Another thing is, why such a low checkpoint_timout? Set it to 60 minutes
and be done with it. The bgwriter should be dealing with these problems.

Sincerely,

JD


>
> merlin
>
>



Re: Deploying PostgreSQL on CentOS with SSD and Hardware RAID

From
David Boreham
Date:
On 5/11/2013 3:10 AM, Matt Brock wrote:
> On 10 May 2013, at 16:25, David Boreham <david_list@boreham.org> wrote:
>
>> I've never looked at SLC drives in the past few years and don't know anyone who uses them these days.
> Because SLCs are still more expensive? Because MLCs are now almost as good as SLCs for performance/endurance?

Not quite. More like : a) I don't know where to buy SLC drives in 2013
(all the drives for example for sale on newegg.com are MLC) and b)
today's MLC drives are quite good enough for me (and I'd venture to say
any database-related purpose).

>
> I should point out that this database will be the backend for a high-transaction gaming site with very heavy database
usageincluding a lot of writes. Disk IO on the database server has always been our bottleneck so far. 

Sure, same here. I wouldn't be replying if all I did was run an SSD
drive in my laptop ;)

>
> Also, the database is kept comparatively very small - about 25 GB currently, and it will grow to perhaps 50 GB this
yearas a result of new content and traffic coming in. 

Our clustering partitions the user population between servers such that
each server has a database about the same size as yours. We tend to use
200 or 300G drives on each box, allowing plenty space for the DB, a copy
of another server's DB, and log files.

>
> I've asked our HP dealer for this information since unfortunately it doesn't appear to be available on the HP website
-hopefully it will be forthcoming at some point. 
>

This is a bit of a red flag for me. During the qualification process for
our SSD drives we: read the technical papers from Intel; ran lab tests
where we saturated a drive with writes for weeks, checking the write
endurance SMART data and operation latency; modified smartools so it
could read all the useful drive counters, and also reset the wear
estimation counters; performed power cable pull tests; read everything
posted on this list by people who had done serious testing in addition
to the tests we ran in house. I'm not sure I'd want to deploy "Joe
Random SSD du jour" that HP decided to ship me. You might consider
buying boxes sans drives and fitting your own, of a known trusted type.

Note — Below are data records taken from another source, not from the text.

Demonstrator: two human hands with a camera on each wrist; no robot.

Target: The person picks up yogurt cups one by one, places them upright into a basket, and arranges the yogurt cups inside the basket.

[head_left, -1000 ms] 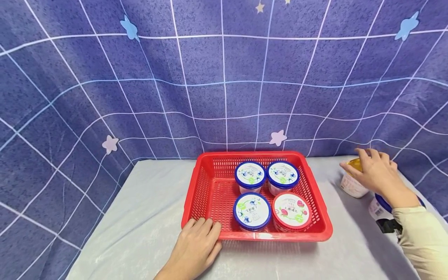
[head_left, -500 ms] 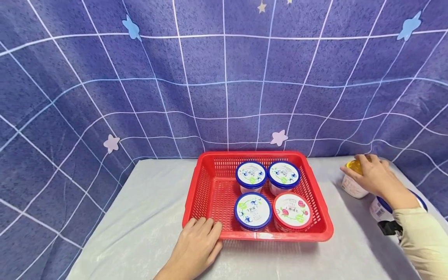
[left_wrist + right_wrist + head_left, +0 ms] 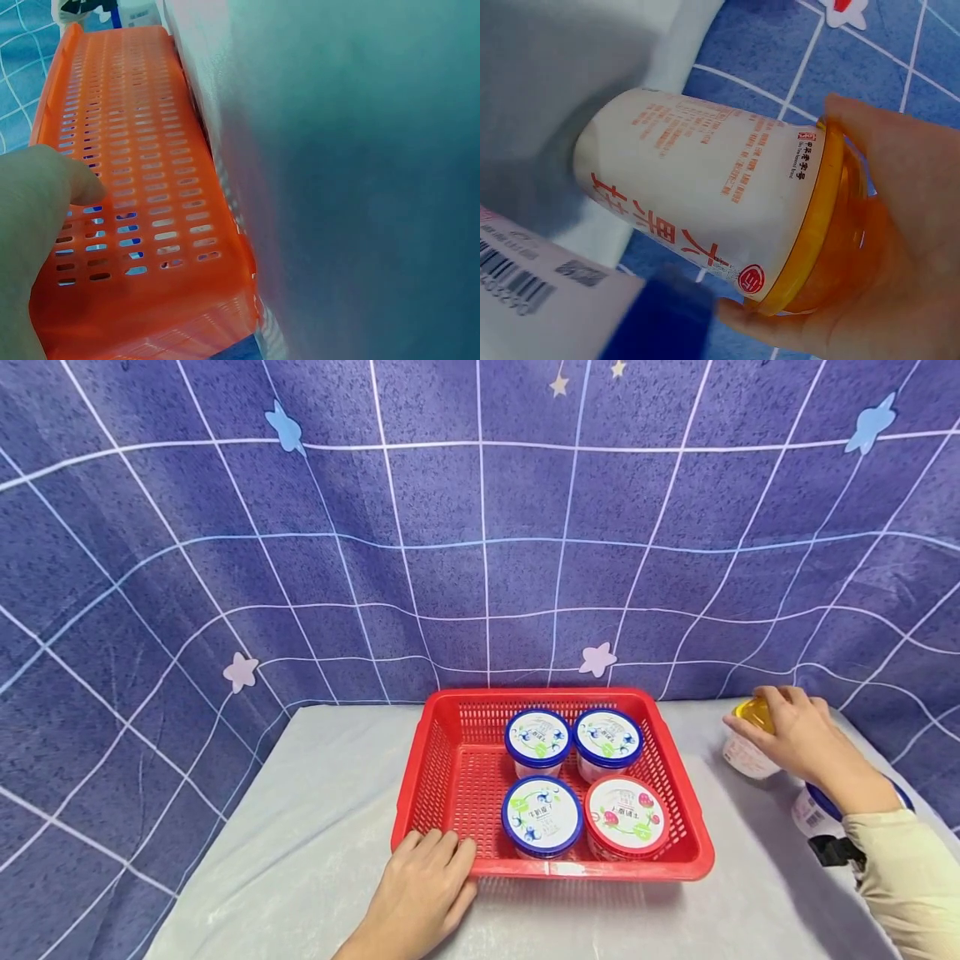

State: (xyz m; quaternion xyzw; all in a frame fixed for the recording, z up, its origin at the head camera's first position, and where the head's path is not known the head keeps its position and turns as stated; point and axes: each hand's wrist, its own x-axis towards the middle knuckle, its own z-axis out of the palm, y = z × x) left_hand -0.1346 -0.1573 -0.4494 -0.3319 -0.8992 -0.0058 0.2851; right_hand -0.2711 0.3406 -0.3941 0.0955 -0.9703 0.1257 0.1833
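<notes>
My right hand (image 3: 798, 735) grips a white tub with a yellow lid (image 3: 705, 191) by its lid, fingers and thumb spread round the lid's edge in the right wrist view. Orange-red print covers the tub's side. A blue-lidded tub (image 3: 813, 810) stands beside it, partly hidden under my right wrist. My left hand (image 3: 423, 885) holds the front rim of a red plastic basket (image 3: 408, 785), fingers over the rim and thumb (image 3: 86, 186) against the outer wall. Inside the basket stand three blue-lidded tubs (image 3: 542, 814) and one red-lidded tub (image 3: 627, 812), all upright.
A grey cloth (image 3: 300, 827) covers the table. Behind it hangs a blue curtain (image 3: 525, 577) with white grid lines and stars, reaching down to the table's back edge. The basket's left part shows its bare mesh floor.
My right hand has come down onto the yellow lid and taken hold of it. The tub has shifted slightly left. My left hand and the basket have stayed put.
</notes>
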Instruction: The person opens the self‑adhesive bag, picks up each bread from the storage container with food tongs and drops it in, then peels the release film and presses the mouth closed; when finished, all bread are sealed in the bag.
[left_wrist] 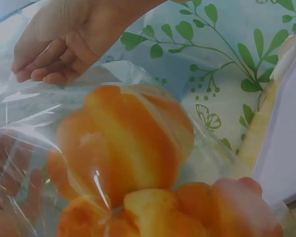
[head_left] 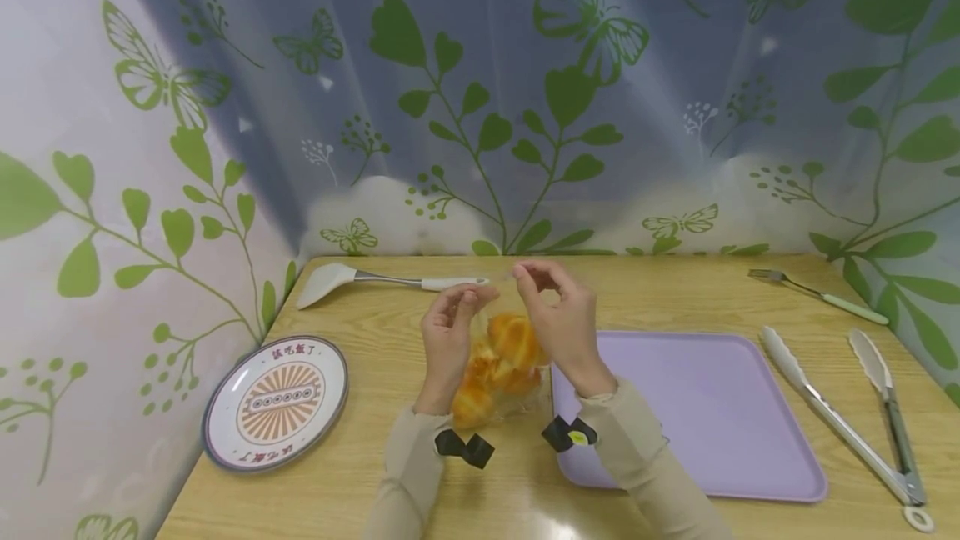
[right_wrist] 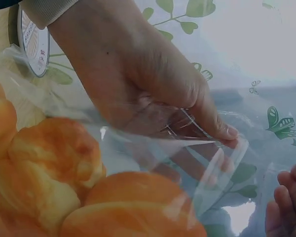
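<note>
A clear plastic bag full of orange-yellow bread rolls hangs between my two hands. My left hand pinches the bag's upper edge between thumb and fingers; the right wrist view shows this left hand with the transparent film at its fingertips. Opposite it, my right hand pinches the film too, seen from the side in the left wrist view as the right hand above the rolls. Whether the bag's mouth is parted cannot be made out.
A purple tray lies to the right, with metal tongs and a green-handled fork beyond it. On the left is a patterned white plate. A white spatula lies at the back, before the printed curtain.
</note>
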### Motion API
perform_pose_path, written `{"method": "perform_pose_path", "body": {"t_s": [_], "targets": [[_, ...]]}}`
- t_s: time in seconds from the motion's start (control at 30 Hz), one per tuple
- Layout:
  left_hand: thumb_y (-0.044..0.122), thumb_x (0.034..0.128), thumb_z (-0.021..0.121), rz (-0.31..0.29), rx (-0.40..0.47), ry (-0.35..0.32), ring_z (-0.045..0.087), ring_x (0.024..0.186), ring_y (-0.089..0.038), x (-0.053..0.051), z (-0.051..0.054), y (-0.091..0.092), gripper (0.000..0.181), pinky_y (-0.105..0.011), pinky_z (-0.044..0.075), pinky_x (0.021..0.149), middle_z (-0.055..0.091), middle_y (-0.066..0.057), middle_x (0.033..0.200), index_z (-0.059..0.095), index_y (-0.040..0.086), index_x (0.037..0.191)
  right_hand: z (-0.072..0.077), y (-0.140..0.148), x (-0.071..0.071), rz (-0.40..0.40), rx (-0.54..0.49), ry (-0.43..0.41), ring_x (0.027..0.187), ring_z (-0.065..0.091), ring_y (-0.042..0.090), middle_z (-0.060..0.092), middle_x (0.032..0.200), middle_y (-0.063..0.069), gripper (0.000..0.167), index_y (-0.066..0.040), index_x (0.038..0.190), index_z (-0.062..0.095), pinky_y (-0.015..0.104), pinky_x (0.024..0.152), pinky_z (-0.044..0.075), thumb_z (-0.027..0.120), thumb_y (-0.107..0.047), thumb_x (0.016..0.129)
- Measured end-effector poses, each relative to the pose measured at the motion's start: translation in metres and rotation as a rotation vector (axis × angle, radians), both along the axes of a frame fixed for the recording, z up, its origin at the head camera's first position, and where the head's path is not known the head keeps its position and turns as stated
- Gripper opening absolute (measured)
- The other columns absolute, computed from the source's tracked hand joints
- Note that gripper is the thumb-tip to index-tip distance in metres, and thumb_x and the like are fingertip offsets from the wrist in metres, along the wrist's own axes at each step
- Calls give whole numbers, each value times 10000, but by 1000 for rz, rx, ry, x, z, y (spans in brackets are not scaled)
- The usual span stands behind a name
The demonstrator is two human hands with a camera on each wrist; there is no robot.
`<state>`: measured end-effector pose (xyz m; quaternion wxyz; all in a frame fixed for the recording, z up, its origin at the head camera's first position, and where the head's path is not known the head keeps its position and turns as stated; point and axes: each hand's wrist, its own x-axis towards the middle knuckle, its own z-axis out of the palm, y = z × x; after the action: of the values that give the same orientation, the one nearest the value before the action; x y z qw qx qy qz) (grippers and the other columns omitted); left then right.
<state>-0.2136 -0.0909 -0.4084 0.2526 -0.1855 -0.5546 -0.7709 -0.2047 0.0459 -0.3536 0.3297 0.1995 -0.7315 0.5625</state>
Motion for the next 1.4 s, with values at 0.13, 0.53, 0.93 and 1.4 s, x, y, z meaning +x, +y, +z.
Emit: {"method": "perform_pose_path", "body": {"t_s": [0.13,0.53,0.93,1.4], "targets": [[299,949,617,45,-14,-47,672,915,-9,0,2,-2,104,-213,536,915,729,176,931,688,223,937,-1,2,0,9,-37,-47,752,590,76,719,882,161,100,33,978,679,148,728,497,639,-44,928],[284,897,677,143,267,-161,682,763,-33,-5,6,-16,80,-214,571,835,722,108,817,692,206,905,10,37,-13,-88,-232,-75,774,573,-33,684,868,-109,184,94,1000,616,127,691,451,588,-86,972],[251,842,706,208,519,-131,663,714,-66,-11,6,-32,106,-192,574,749,706,47,793,706,150,876,11,78,-22,-212,-284,-105,746,574,5,640,821,-259,221,38,1023,618,172,657,440,580,-177,988],[195,841,704,256,613,-84,659,744,-76,-15,6,-54,99,-190,567,734,702,26,787,699,106,886,4,115,-29,-284,-432,-89,701,588,21,691,790,-204,33,-201,989,567,156,634,466,545,-180,1001]]}}
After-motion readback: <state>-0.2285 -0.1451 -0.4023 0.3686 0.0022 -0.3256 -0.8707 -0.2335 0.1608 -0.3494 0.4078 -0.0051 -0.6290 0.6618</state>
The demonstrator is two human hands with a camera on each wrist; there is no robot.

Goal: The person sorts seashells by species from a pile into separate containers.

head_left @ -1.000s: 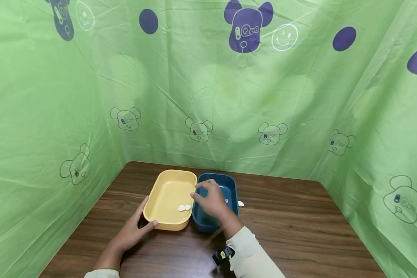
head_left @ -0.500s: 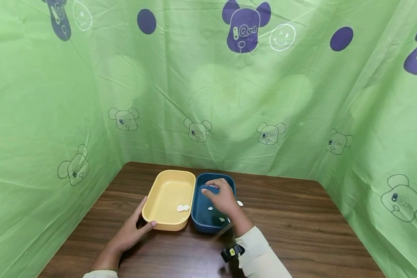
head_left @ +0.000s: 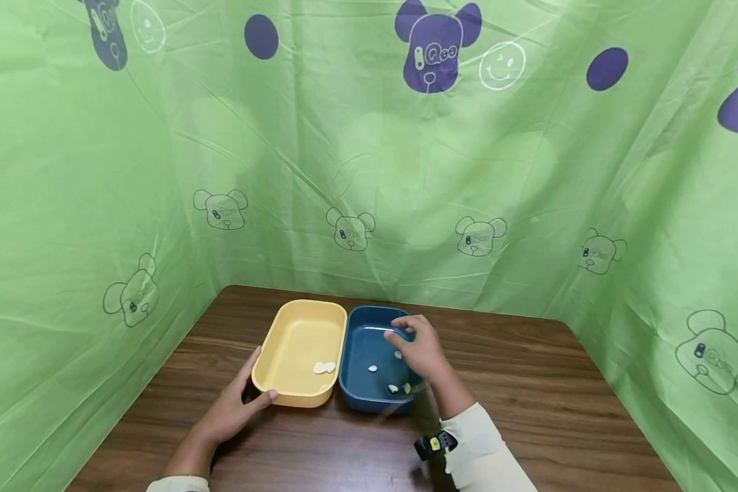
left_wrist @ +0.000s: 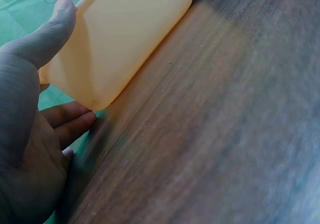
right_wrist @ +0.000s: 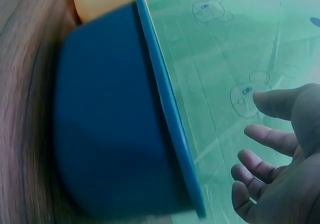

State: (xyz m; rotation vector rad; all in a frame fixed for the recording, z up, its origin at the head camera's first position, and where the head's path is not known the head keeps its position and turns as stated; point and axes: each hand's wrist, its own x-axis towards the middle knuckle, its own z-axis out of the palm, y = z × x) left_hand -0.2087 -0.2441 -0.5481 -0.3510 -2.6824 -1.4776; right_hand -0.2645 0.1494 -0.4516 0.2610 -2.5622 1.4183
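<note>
In the head view a yellow tray (head_left: 298,348) stands on the table, with a few small white pieces (head_left: 324,367) at its near right and a pale bit by the near wall. My left hand (head_left: 230,406) holds its near left corner, thumb on the near side and fingers along the left side. Close against it stands a dark blue tray (head_left: 359,400) with several small pale pieces that look like shells or pebbles (head_left: 372,369). My right hand (head_left: 424,348) hovers over the blue tray's right side, thumb and fingers apart, nothing visible between them; it hides part of the rim.
Both trays stand on a dark wooden table (head_left: 529,396). Green printed cloth (head_left: 357,171) hangs behind it and along both sides. A black band (head_left: 435,445) shows at my right wrist.
My right hand has moved right, from the edge between the trays across the blue tray. More pale pieces in it now show; the one on the table beside it is now hidden. The left hand stays put.
</note>
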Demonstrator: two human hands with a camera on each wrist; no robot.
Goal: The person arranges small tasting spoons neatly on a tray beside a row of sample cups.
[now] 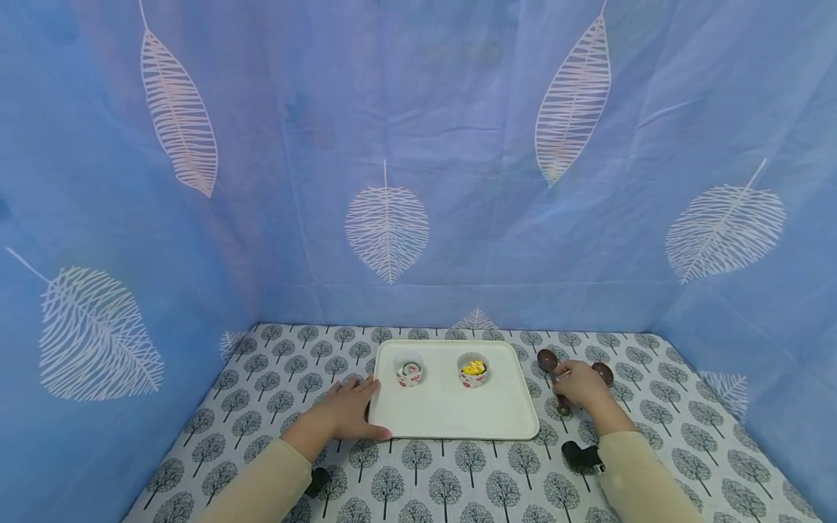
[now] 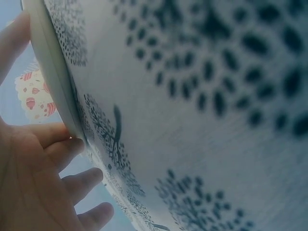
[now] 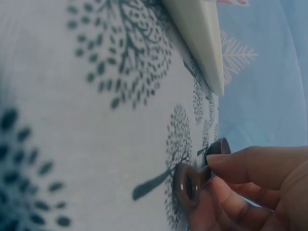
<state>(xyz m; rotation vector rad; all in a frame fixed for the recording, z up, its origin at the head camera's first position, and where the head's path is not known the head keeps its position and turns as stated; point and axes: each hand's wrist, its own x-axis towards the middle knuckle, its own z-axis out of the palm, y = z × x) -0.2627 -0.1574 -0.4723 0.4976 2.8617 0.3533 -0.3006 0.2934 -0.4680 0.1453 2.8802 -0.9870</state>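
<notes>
My left hand (image 1: 349,410) rests against the left edge of a cream tray (image 1: 451,415), fingers spread and thumb at its near corner. In the left wrist view, the fingers touch the tray rim (image 2: 57,72). Right of the tray, my right hand (image 1: 580,385) pinches the handle of a brown spoon (image 1: 547,359) with a round bowl. A ring (image 3: 186,186) at the handle's end shows in the right wrist view. Another brown spoon (image 1: 603,373) lies just beyond this hand, its handle hidden.
On the tray, a patterned paper cup (image 1: 410,379) at left holds something whitish, and a second paper cup (image 1: 472,380) holds something yellow. A tree-print cloth (image 1: 445,487) covers the table. Blue leaf-print curtains (image 1: 458,240) hang behind and at both sides.
</notes>
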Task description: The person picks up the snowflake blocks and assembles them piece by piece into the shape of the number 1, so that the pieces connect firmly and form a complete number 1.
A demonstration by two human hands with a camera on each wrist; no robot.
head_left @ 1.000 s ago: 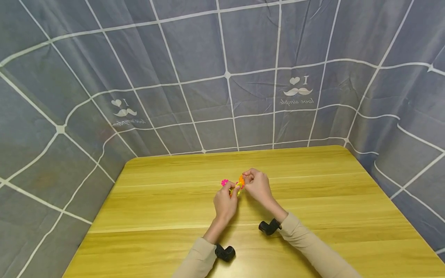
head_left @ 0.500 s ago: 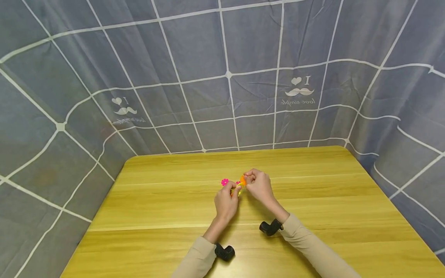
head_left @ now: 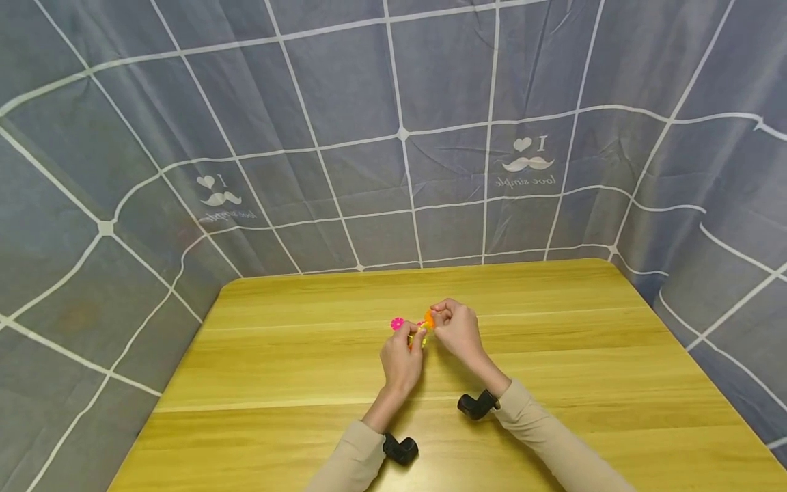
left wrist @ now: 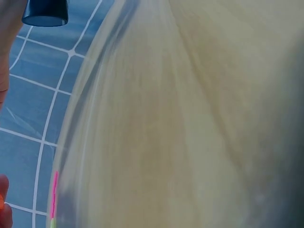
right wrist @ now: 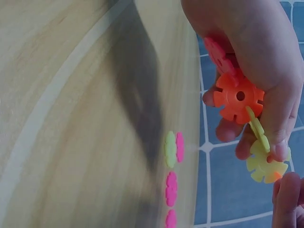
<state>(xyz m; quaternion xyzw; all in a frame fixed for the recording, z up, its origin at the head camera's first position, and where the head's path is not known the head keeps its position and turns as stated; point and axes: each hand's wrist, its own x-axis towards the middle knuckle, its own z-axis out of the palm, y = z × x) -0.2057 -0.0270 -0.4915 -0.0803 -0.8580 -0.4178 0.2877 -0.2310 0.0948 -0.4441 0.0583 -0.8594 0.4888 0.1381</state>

Re: Deploying PostgreSQL on CentOS with SSD and Hardware RAID

From
John R Pierce
Date:
On 5/12/2013 6:13 PM, David Boreham wrote:
>
> Not quite. More like : a) I don't know where to buy SLC drives in 2013
> (all the drives for example for sale on newegg.com are MLC) and b)
> today's MLC drives are quite good enough for me (and I'd venture to
> say any database-related purpose).

Newegg wouldn't know 'enterprise' if it bit them.   they just sell mass
market consumer stuff and gamer kit.

the real SLC drives end up OEM branded in large SAN systems, such as
sold by Netapp, EMC, and are made by companies like STEC that have zero
presence in the 'whitebox' resale markets like Newegg.




--
john r pierce                                      37N 122W
somewhere on the middle of the left coast



Re: Deploying PostgreSQL on CentOS with SSD and Hardware RAID

From
David Boreham
Date:
btw we deploy on CentOS6. The only things we change from the default are:

1. add "relatime,discard" options to the mount (check whether the most
recent CentOS6 does this itself -- it didn't back when we first deployed
on 6.0).
2. Disable swap. This isn't strictly an SSD tweak, since we have enough
physical memory to not need to swap, but it is a useful measure for us
since the default install always creates a swap partition which a) uses
valuable space on the smaller-sized SSDs, and b) if there are ever
writes to the swap partition it would be bad for wear on the entire drive.

We also setup monitoring of the drives' smart wear counter to ensure
early warning of any drive coming close to wear out.
We do not use (and don't like) RAID with SSDs.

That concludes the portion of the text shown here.